Protokol Duran membutuhkan kepatuhan pasien yang ketat karena di sisi lain digunakan
untuk melakukan latihan fleksi pasif digital. Kedua program mengendalikan gerakan selama
kurang lebih 6 minggu. Protokol yang lebih baru menambahkan komponen fleksi optik aktif
awal dengan harapan mengurangi pembentukan adhesi lebih lanjut dan meningkatkan
kunjungan tendon. Protokol ini memerlukan metode perbaikan yang lebih kuat.

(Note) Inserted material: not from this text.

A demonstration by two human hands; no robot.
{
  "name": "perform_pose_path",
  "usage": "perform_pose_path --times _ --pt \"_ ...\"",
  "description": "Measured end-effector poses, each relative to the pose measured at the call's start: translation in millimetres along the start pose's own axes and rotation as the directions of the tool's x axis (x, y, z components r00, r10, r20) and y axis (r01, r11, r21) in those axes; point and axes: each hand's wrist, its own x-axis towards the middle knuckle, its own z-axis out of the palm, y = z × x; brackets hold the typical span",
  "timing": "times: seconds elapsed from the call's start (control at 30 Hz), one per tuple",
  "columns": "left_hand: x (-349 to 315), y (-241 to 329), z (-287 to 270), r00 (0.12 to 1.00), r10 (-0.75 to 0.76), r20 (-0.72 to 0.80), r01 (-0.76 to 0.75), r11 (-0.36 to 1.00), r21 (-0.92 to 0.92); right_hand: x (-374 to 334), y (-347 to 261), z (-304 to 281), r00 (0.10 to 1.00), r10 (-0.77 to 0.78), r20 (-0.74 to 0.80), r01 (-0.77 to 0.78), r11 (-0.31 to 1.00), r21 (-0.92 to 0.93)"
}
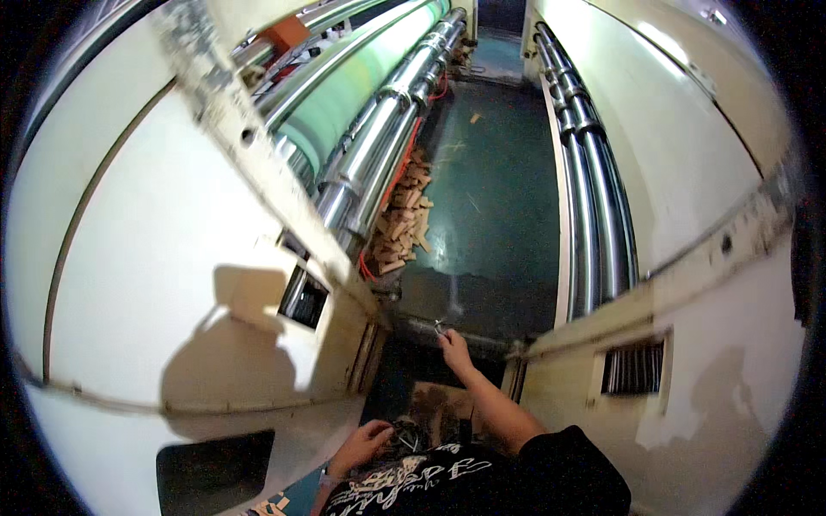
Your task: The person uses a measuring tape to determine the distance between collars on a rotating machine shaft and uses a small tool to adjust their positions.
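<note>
The right hand (453, 346) is closed on a small metal tool (439, 327); the left hand (370, 441), at its seven o'clock, is half-curled, grip unclear.

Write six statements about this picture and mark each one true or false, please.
The right hand holds a small shiny object. True.
The left hand is near the black T-shirt. True.
The left hand reaches farther forward than the right hand. False: the right hand does.
Cardboard scraps lie on the green floor. True.
The cardboard scraps line the rollers on the right. False: they line the left metal rollers.
The black T-shirt is plain. False: it has pale lettering.
</note>
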Motion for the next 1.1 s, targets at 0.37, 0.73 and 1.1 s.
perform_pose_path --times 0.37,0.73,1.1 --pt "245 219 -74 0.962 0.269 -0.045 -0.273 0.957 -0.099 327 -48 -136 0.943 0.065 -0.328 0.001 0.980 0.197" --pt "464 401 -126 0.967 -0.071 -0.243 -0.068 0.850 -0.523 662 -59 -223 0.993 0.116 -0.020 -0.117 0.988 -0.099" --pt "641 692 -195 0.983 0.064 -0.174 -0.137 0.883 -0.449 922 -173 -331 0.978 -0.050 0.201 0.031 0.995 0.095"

3. Stenosing tenosynovitis (jari pemicu)

3.1 Diagnosis

Disebabkan oleh pembengkakan selubung tendon fleksor, yang menghambat gerakan


meluncur halus dari tendon fleksor pada digit atau ibu jari. Kondisi umum ini pada awalnya
ditandai oleh nyeri dan nyeri tekan di telapak distal dekat katrol A1. Jika tidak diobati,
stenosing tenosynovitis dapat menyebabkan penangkapan dan penguncian digit karena ruang
yang tersedia untuk tendon fleksor menyempit. Skema klasifikasi yang paling banyak
digunakan dikembangkan oleh Green (Tabel 7-4). Jari manis adalah jari yang paling sering
terkena pada orang dewasa (jempol pada anak-anak). Pemicu jari lebih sering terjadi pada
wanita paruh baya, penderita diabetes, dan pasien rheumatoid arthritis. Hal itu bisa terjadi
akibat aktivitas menggenggam berulang-ulang.

3.2 Pengobatan

Sebagian besar pasien, tidak termasuk populasi diabetes, akan merespon injeksi
kortikosteroid dengan baik ke dalam selubung tendon fleksor. Bagi mereka yang gagal dalam
pengelolaan nonoperative, pelepasan katrol A1 akan menghasilkan tingkat kekambuhan
kurang dari 10%. Bundel neurovaskular digital yang berdekatan harus terlindungi dengan
baik selama pelepasan terbuka. Teknik perkutan dengan jarum pengukur 18 menjadi lebih
populer. Terlepas dari tekniknya, terapi pasca operasi sangat penting
DAFTAR PUSTAKA

1. Sahin B. Hand, anatomy. Diperoleh dari: www.emedicine.com. Diakses pada 21 Oktober


2007

2. Lese AB. Hand injury, soft tissue. Diperoleh dari: www.emedicine.com. Diakses pada 21
Oktober 2007

3. Holm CL, Embick RP. Anatomical consideration in the primary treatment of tendon
injuries of the hand. Diperoleh dari : www.jbjs.org. Diakses pada : 2 November 2007

4. Rekant M. Flexor tendon injuries. Dalam: Trumble TE, Budoff JE, dan Cornwall R editors.
Hand, elbow & shoulder: core knowledge in orthopaedics. Philadelphia. Mosby elsevier.